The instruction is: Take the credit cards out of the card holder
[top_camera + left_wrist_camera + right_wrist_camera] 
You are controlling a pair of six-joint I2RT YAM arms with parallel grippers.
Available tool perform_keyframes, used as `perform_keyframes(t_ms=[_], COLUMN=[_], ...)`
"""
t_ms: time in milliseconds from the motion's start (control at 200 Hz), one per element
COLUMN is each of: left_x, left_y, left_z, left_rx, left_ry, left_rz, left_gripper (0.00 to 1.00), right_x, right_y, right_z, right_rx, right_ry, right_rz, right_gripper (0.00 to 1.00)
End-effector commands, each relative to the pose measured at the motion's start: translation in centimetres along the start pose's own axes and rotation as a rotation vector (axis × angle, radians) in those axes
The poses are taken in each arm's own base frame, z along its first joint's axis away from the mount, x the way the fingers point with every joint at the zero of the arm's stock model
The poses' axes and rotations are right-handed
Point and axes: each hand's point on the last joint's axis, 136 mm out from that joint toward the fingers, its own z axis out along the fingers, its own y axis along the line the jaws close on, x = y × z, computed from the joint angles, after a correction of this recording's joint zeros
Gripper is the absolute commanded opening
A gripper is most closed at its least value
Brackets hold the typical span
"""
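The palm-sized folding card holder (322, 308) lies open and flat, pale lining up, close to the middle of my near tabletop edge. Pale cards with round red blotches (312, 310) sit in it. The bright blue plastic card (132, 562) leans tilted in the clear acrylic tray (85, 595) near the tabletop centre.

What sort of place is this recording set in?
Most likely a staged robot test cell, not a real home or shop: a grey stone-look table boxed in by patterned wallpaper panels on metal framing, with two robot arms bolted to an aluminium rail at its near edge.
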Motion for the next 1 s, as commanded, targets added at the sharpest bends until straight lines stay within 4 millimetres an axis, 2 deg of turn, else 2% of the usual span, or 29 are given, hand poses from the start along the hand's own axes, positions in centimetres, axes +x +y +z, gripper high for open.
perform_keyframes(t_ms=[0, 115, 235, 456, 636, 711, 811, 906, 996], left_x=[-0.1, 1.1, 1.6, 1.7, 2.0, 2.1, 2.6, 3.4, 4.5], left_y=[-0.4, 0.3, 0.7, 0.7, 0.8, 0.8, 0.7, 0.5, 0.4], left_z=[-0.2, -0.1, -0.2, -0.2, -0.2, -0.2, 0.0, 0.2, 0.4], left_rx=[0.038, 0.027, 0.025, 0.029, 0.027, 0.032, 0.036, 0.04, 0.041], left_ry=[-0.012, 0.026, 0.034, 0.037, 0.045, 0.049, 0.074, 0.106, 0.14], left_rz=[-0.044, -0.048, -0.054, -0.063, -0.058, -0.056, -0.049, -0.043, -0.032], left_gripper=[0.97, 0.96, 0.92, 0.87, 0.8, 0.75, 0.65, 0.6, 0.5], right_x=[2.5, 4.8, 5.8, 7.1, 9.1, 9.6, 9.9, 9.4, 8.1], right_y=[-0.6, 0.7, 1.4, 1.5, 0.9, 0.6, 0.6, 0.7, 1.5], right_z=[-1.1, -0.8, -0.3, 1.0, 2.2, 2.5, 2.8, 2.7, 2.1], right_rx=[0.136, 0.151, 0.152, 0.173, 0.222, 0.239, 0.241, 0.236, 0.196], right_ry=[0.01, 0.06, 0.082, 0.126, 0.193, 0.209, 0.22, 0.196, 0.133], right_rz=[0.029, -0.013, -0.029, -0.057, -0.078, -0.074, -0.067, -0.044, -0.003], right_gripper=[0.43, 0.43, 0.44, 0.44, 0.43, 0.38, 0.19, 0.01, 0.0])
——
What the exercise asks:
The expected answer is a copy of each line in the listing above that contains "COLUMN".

Problem solution:
Available tool perform_keyframes, used as `perform_keyframes(t_ms=[_], COLUMN=[_], ...)`
COLUMN is each of: left_x, left_y, left_z, left_rx, left_ry, left_rz, left_gripper (0.00 to 1.00), right_x, right_y, right_z, right_rx, right_ry, right_rz, right_gripper (0.00 to 1.00)

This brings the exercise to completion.